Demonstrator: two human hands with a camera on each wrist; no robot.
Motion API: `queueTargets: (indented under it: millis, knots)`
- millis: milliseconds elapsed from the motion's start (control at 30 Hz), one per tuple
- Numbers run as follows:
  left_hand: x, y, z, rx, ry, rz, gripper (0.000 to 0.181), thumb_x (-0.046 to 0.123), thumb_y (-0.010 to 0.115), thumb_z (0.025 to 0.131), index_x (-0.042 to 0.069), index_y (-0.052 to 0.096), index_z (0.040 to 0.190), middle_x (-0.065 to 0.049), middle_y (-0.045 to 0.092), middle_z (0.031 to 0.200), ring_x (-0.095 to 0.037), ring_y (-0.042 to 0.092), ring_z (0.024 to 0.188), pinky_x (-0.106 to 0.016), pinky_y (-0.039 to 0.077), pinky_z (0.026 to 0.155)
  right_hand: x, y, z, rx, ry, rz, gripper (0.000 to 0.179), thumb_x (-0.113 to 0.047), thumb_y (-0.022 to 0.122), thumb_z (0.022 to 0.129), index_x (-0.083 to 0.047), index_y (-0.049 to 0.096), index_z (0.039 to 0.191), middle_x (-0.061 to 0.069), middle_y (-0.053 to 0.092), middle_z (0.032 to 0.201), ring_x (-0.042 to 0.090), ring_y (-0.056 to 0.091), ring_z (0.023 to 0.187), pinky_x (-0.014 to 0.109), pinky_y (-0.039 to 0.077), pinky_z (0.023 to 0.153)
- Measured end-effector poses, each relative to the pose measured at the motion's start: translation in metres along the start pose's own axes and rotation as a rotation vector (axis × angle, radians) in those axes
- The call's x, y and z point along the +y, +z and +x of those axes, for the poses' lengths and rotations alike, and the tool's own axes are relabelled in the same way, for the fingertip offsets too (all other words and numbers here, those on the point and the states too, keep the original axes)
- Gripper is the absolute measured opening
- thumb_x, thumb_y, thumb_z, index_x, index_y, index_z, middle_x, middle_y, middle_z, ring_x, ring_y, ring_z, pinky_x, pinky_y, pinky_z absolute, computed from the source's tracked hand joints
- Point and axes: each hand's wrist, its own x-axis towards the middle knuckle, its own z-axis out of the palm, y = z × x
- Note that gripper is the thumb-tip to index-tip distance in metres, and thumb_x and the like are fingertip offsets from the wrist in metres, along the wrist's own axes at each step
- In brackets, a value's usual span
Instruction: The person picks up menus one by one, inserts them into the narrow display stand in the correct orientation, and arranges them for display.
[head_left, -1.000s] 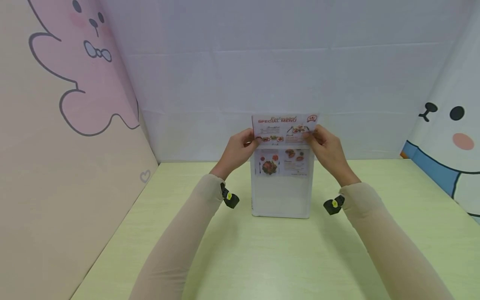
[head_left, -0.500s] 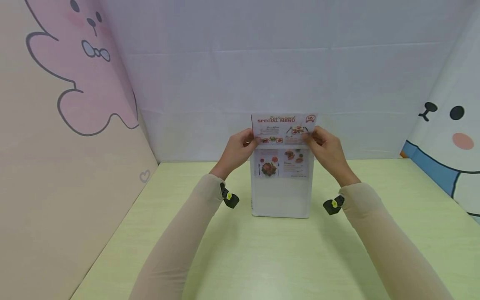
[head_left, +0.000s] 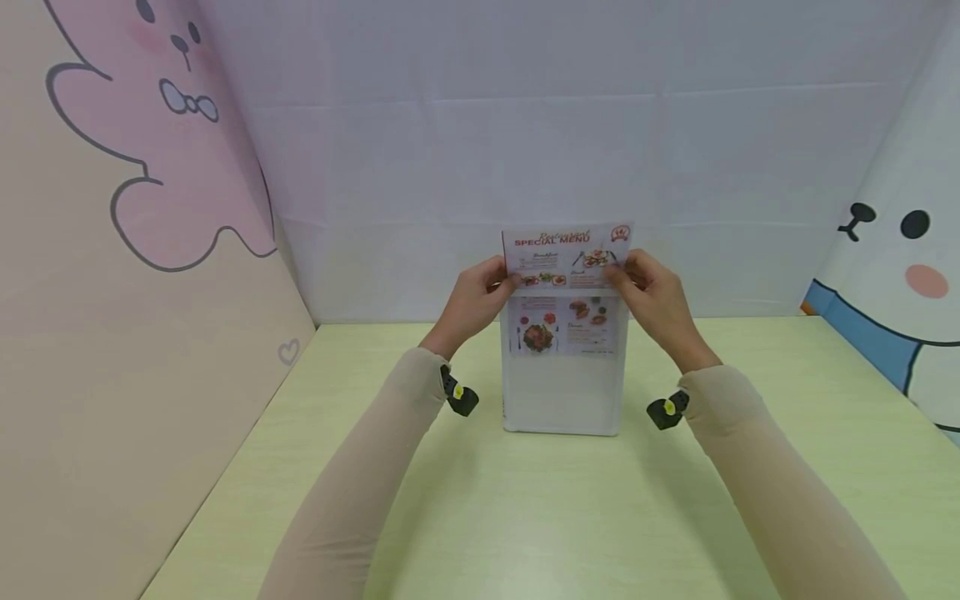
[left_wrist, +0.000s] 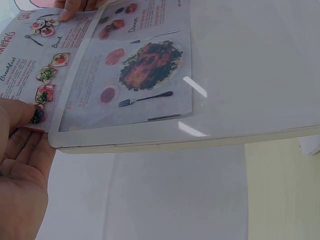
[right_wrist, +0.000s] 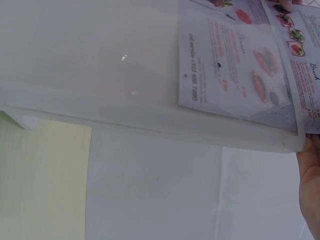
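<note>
A printed restaurant menu (head_left: 567, 258) stands partly inside a clear upright acrylic menu holder (head_left: 562, 396). Its upper part sticks out above the holder's top edge; the lower part shows through the front panel. With thumb and fingers, my left hand (head_left: 476, 296) pinches the menu's left edge just above the holder. The right hand (head_left: 654, 300) pinches the opposite edge at about the same height. In the left wrist view, the left hand (left_wrist: 22, 175) touches the holder's corner. Only a bit of the right hand (right_wrist: 311, 180) shows in the right wrist view, by the other corner.
The holder stands on a pale yellow-green table (head_left: 555, 517). Behind it hangs a white cloth backdrop (head_left: 450, 167). Cartoon-printed panels flank the table, a pink bear (head_left: 180, 158) at left and a white figure (head_left: 892, 267) at right.
The menu's lower edge sits slightly lower inside the holder than a second ago, and its top right corner tilts up a little. Both hands keep their grip in nearly the same place.
</note>
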Motion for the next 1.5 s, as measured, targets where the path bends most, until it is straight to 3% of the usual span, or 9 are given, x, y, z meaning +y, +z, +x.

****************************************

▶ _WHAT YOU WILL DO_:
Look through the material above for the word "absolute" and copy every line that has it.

▶ _RESPONSE_:
- Gripper is the absolute measured opening
- thumb_x, thumb_y, thumb_z, index_x, index_y, index_z, middle_x, middle_y, middle_z, ring_x, ring_y, ring_z, pinky_x, pinky_y, pinky_z absolute, computed from the source's tracked hand joints

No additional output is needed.